DIRECTIONS
Among the lines below, return each one that contains the word "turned".

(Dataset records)

= = = = = = =

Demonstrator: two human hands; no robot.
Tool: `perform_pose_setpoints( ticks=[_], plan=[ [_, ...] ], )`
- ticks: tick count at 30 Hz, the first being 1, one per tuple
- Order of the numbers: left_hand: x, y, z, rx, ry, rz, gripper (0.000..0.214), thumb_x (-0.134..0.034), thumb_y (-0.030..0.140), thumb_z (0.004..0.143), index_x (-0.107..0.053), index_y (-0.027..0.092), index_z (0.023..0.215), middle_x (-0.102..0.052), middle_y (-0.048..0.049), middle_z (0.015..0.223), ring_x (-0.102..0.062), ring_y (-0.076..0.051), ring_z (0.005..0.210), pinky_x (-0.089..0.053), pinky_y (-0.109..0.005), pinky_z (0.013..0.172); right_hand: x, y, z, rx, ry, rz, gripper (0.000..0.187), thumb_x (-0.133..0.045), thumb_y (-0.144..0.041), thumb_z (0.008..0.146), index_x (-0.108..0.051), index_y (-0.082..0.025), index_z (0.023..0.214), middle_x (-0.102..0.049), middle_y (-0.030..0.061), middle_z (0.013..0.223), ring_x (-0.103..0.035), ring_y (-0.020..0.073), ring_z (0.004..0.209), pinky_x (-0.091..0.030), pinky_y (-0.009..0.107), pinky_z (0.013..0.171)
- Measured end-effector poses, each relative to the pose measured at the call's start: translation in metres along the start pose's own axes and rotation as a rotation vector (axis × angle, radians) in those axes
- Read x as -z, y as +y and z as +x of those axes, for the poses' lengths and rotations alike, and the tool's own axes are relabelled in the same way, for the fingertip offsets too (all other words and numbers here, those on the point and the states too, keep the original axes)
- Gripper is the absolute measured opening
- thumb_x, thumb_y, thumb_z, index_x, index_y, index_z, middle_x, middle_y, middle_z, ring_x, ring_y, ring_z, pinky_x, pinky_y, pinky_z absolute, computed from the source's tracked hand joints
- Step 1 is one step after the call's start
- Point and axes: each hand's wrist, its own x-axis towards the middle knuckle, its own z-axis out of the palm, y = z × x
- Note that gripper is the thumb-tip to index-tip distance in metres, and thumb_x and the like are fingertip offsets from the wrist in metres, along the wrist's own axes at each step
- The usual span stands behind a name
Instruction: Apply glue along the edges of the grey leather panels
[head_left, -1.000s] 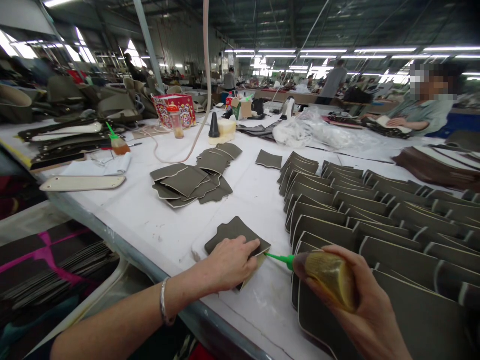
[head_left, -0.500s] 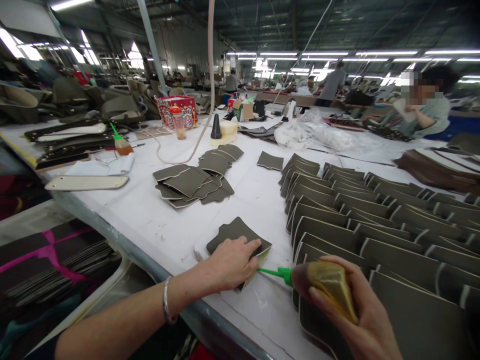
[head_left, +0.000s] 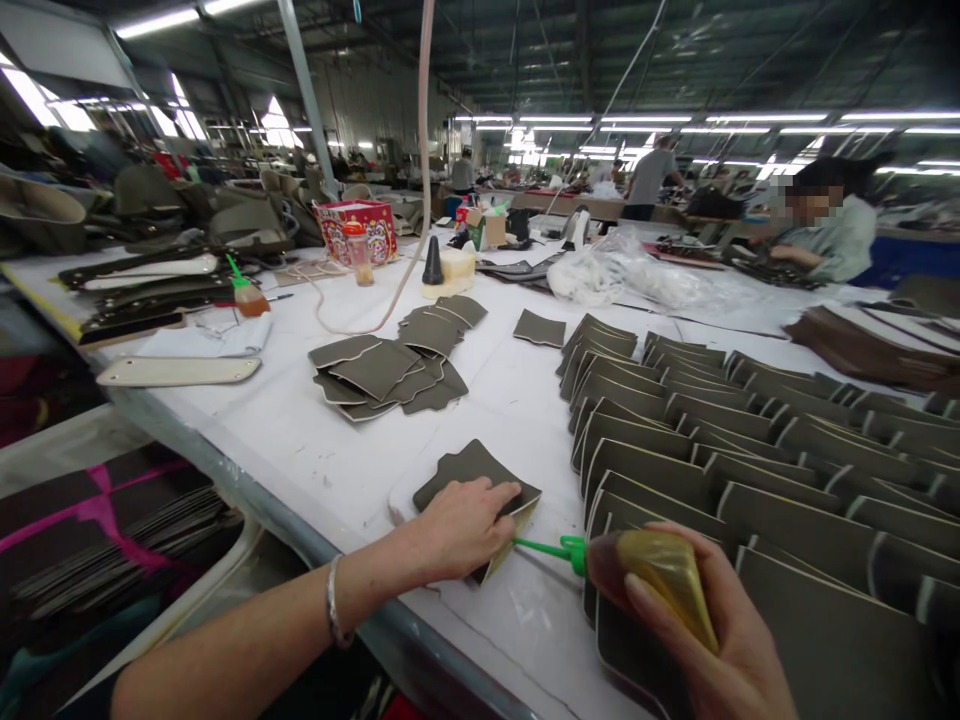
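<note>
Bottle (head_left: 667, 572) in grasp of right hand (head_left: 731, 635), panel (head_left: 466, 466) on table (head_left: 330, 465) beneath left hand (head_left: 463, 525) (pinched or merely pressed, cannot tell): keep nozzle (head_left: 546, 548) close along panel's edge, squeeze evenly, hold panel steady.

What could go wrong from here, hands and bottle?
1. The nozzle points right at the left hand by the edge of the piece; a stray squeeze might wet the fingers.
2. The bottle is tipped over in the right hand, so it could drip on the table.
3. That hand appears close to the panels and may knock them.
</note>
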Motion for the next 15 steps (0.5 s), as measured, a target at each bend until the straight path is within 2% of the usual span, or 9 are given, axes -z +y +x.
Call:
perform_pose_setpoints(
  ticks=[2, 4, 8, 11, 14, 15],
  plan=[
    [0.000, 0.000, 0.000, -0.002, 0.004, -0.004, 0.051, -0.036, 0.029, 0.090, -0.051, 0.023, 0.138, -0.067, -0.0109, 0.114, -0.065, -0.031, 0.101, -0.049, -0.044, 0.087, 0.001, 0.000, 0.004, 0.033, 0.054, -0.033, 0.057, -0.068, -0.064, 0.075, -0.052, -0.027, 0.117, -0.059, 0.0006, 0.105, -0.058, 0.0236, 0.091, -0.041, 0.031, 0.083],
    [0.000, 0.000, 0.000, -0.003, 0.015, -0.005, 0.051, -0.036, 0.028, 0.090, -0.051, 0.022, 0.138, -0.067, -0.0111, 0.113, -0.065, -0.031, 0.101, -0.049, -0.045, 0.087, -0.001, 0.000, 0.003, 0.047, 0.049, -0.050, 0.057, -0.068, -0.063, 0.076, -0.053, -0.027, 0.117, -0.060, 0.0006, 0.106, -0.059, 0.0231, 0.092, -0.041, 0.030, 0.083],
    [0.000, 0.003, -0.002, 0.015, 0.021, -0.018, 0.049, -0.037, 0.027, 0.089, -0.053, 0.022, 0.135, -0.067, -0.0109, 0.113, -0.065, -0.031, 0.101, -0.049, -0.044, 0.088, -0.006, 0.002, -0.006, -0.003, -0.103, 0.022, 0.059, -0.069, -0.061, 0.076, -0.051, -0.026, 0.119, -0.065, 0.0014, 0.101, -0.064, 0.0235, 0.086, -0.049, 0.029, 0.074],
    [0.001, 0.004, -0.001, 0.042, 0.023, -0.035, 0.049, -0.036, 0.027, 0.090, -0.052, 0.021, 0.136, -0.066, -0.0113, 0.116, -0.064, -0.030, 0.104, -0.048, -0.044, 0.090, -0.002, 0.007, -0.009, -0.092, -0.184, 0.197, 0.058, -0.071, -0.058, 0.076, -0.053, -0.024, 0.119, -0.069, 0.0048, 0.099, -0.068, 0.0282, 0.088, -0.057, 0.034, 0.072],
    [0.002, 0.002, 0.000, 0.072, 0.036, -0.082, 0.051, -0.038, 0.026, 0.088, -0.047, 0.020, 0.139, -0.065, -0.0118, 0.118, -0.063, -0.030, 0.107, -0.047, -0.042, 0.091, 0.013, 0.018, -0.003, -0.228, -0.212, 0.474, 0.046, -0.071, -0.052, 0.078, -0.064, -0.024, 0.114, -0.072, 0.0090, 0.109, -0.068, 0.0349, 0.100, -0.058, 0.046, 0.083],
    [0.002, 0.001, 0.000, 0.073, 0.039, -0.112, 0.051, -0.039, 0.027, 0.089, -0.046, 0.021, 0.139, -0.066, -0.0111, 0.117, -0.063, -0.029, 0.106, -0.047, -0.040, 0.090, 0.020, 0.023, 0.000, -0.272, -0.202, 0.564, 0.040, -0.071, -0.051, 0.077, -0.069, -0.025, 0.109, -0.073, 0.0091, 0.109, -0.068, 0.0366, 0.100, -0.059, 0.049, 0.083]
  ],
)
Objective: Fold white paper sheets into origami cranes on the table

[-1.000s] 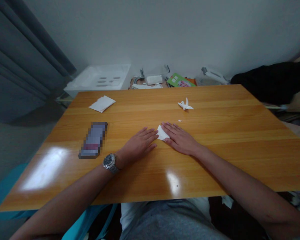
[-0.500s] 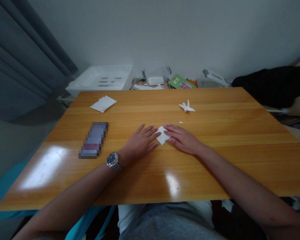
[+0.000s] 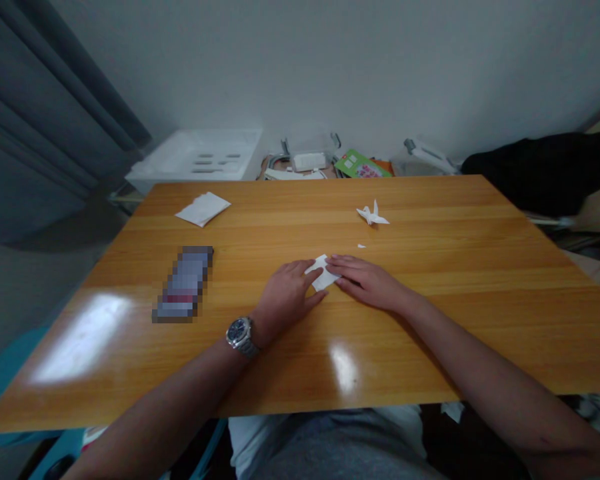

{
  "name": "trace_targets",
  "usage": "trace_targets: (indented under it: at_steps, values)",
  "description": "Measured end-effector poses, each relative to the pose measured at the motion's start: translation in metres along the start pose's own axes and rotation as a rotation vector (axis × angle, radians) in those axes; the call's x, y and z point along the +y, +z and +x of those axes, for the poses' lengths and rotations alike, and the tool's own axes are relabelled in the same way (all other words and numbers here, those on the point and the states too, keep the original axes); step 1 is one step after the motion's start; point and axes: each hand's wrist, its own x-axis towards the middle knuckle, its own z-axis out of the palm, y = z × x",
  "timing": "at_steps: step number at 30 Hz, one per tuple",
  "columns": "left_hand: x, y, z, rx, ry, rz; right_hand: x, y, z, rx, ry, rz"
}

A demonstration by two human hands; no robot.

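Note:
A small folded square of white paper (image 3: 323,280) lies on the wooden table between my two hands. My left hand (image 3: 291,292), with a metal watch (image 3: 240,331) at the wrist, rests its index finger on the paper; the thumb is stretched out by the lower corner, apart from the other fingers. My right hand (image 3: 364,280) lies flat with its fingertips over the paper's right edge, which they partly hide. Beyond the hands, a tiny white paper scrap (image 3: 361,246) and a folded paper crane (image 3: 373,213) sit on the tabletop.
A phone (image 3: 185,283), blurred out, lies left of my hands. Folded white sheets (image 3: 203,209) are at the table's far left. Behind the table (image 3: 480,267) stand a white tray (image 3: 145,170), a green booklet (image 3: 361,164) and a dark cloth (image 3: 535,170).
My left hand has drawn its fingers in, bending them, and the wrist has shifted right and slightly nearer to me. The right hand stays almost in place on the paper.

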Motion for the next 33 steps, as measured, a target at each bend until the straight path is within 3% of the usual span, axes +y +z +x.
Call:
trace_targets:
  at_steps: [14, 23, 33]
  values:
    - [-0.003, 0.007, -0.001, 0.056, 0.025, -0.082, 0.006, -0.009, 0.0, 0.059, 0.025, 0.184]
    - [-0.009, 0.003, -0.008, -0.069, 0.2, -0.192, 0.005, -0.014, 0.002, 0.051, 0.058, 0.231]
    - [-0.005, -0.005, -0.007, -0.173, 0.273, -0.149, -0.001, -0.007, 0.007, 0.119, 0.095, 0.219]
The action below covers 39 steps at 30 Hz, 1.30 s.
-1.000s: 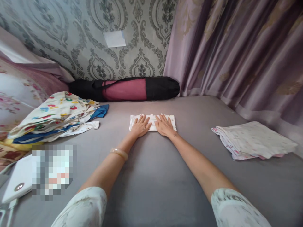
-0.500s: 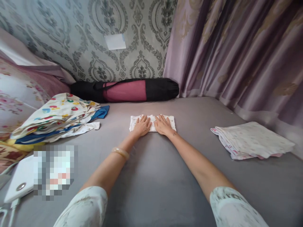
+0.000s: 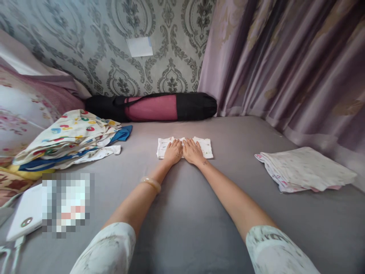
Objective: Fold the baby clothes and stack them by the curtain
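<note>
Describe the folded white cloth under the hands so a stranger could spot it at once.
Find the long black-and-pink bag along the patterned wall. Nearer the camera, on the gray sheet, lies a folded white cloth under the left hand and right hand. Smaller than the loose clothes pile to the left and the folded stack to the right, it alone is being touched.

Patterned wallpaper (image 3: pixel 176 45) and purple curtains (image 3: pixel 273 64) show a home.
</note>
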Tool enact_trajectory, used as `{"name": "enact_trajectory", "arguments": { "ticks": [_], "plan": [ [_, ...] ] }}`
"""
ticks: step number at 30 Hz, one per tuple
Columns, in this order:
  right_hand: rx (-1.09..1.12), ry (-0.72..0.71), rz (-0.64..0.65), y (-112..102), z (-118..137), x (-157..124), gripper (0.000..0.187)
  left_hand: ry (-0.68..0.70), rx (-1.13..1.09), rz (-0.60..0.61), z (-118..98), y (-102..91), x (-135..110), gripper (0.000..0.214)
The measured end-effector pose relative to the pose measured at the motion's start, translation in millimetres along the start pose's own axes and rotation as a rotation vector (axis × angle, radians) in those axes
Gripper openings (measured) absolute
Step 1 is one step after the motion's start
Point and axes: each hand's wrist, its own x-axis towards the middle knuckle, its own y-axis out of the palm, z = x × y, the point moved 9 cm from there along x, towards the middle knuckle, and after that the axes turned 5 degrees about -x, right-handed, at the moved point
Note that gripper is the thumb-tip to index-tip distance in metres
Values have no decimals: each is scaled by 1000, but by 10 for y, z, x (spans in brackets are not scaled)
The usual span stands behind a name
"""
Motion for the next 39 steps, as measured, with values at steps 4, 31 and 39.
{"name": "enact_trajectory", "arguments": {
  "ticks": [4, 31, 39],
  "plan": [
    [29, -3, 54, 14, -19, 26, 53, 23, -7, -69, 130, -201, -105, 44],
    [16, 2, 129, 60, 288, 154, 54, -274, 49, -17, 1177, -454, -636, 51],
    [-2, -13, 81, 26, 566, 206, 54, -274, 41, -66, 1176, -484, -656, 47]
  ]
}}
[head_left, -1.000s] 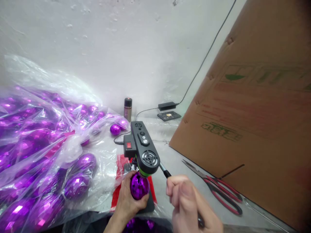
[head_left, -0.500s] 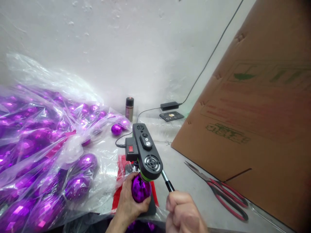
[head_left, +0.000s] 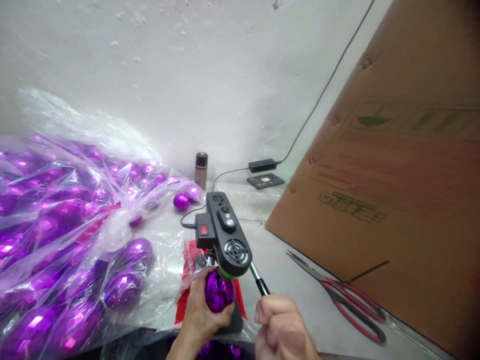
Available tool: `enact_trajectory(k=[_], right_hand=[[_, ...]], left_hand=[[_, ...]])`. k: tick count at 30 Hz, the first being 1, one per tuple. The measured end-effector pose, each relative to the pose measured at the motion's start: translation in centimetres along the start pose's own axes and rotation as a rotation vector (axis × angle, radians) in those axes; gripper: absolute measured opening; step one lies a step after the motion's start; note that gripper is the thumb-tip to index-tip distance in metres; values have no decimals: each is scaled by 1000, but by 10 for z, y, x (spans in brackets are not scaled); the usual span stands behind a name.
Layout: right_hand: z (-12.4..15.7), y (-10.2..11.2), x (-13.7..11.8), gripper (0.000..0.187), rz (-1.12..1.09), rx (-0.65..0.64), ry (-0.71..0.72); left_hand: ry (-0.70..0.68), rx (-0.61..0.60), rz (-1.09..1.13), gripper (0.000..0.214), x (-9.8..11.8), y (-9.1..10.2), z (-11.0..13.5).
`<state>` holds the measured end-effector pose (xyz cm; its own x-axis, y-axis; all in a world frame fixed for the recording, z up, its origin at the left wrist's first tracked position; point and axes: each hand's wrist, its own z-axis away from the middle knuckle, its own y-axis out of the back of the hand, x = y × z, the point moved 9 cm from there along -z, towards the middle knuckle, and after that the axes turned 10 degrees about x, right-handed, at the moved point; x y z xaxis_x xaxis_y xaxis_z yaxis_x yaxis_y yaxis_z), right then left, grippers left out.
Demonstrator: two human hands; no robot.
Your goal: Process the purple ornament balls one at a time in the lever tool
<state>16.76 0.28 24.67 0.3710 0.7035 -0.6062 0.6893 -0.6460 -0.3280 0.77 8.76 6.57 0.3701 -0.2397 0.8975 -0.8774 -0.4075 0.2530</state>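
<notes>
A shiny purple ball ornament (head_left: pixel 220 292) is held by my left hand (head_left: pixel 204 310), fingers and thumb wrapped round its left and lower sides. The top of the ball sits close under the front end of a black lever-operated bench device (head_left: pixel 228 235) with round vents and a red switch; whether they touch is hidden. My right hand (head_left: pixel 283 325) is closed on the device's lever handle (head_left: pixel 262 286), which has a black grip and metal rod. Red material (head_left: pixel 183 300) lies under the device's dark base.
Clear plastic bags of purple balls (head_left: pixel 56 215) fill the left. A loose purple ball (head_left: pixel 181 201), a dark-capped bottle (head_left: pixel 201 170), a power adapter (head_left: pixel 262 165) and a phone (head_left: pixel 265 181) are at the back. Red-handled scissors (head_left: pixel 352 305) lie beside a cardboard box (head_left: pixel 375 175).
The whole view has shifted slightly. Both hands keep their grips on the ball and the lever, with no clear movement against the device.
</notes>
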Motion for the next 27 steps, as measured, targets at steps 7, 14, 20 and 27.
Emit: enact_trajectory(k=[7,14,20,27], right_hand=[[-6,0,-4,53,31,69,40],[-2,4,0,50,-29,84,45],[2,9,6,46,-72,81,39],[2,4,4,48,-69,71,78]], left_hand=[[-20,-12,-9,77,-2,0,-2],[0,-14,-13,75,2,1,-2],[3,-22,-4,76,6,1,-2],[-31,-10,-18,73,10,2,-2]])
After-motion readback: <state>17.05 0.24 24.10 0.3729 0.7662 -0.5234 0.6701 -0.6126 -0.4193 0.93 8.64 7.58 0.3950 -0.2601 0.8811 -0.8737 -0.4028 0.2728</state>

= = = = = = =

TASK OUTPUT
Point and axes: each hand's wrist, its own x-axis towards the middle knuckle, its own y-axis out of the palm, z = x × y, the point moved 9 cm from there along x, towards the middle knuckle, and after that the axes turned 5 degrees about -x, right-handed, at the moved point
`<state>` holds the measured end-effector pose (xyz cm; its own x-axis, y-axis; all in a world frame fixed for the recording, z up, its origin at the left wrist's first tracked position; point and axes: each hand's wrist, its own z-axis away from the middle knuckle, its own y-axis out of the back of the hand, x = y × z, the point moved 9 cm from there along -z, towards the middle knuckle, and after that the axes turned 10 degrees about x, right-handed, at the moved point; x y z xaxis_x xaxis_y xaxis_z yaxis_x yaxis_y yaxis_z), right then left, grippers left out.

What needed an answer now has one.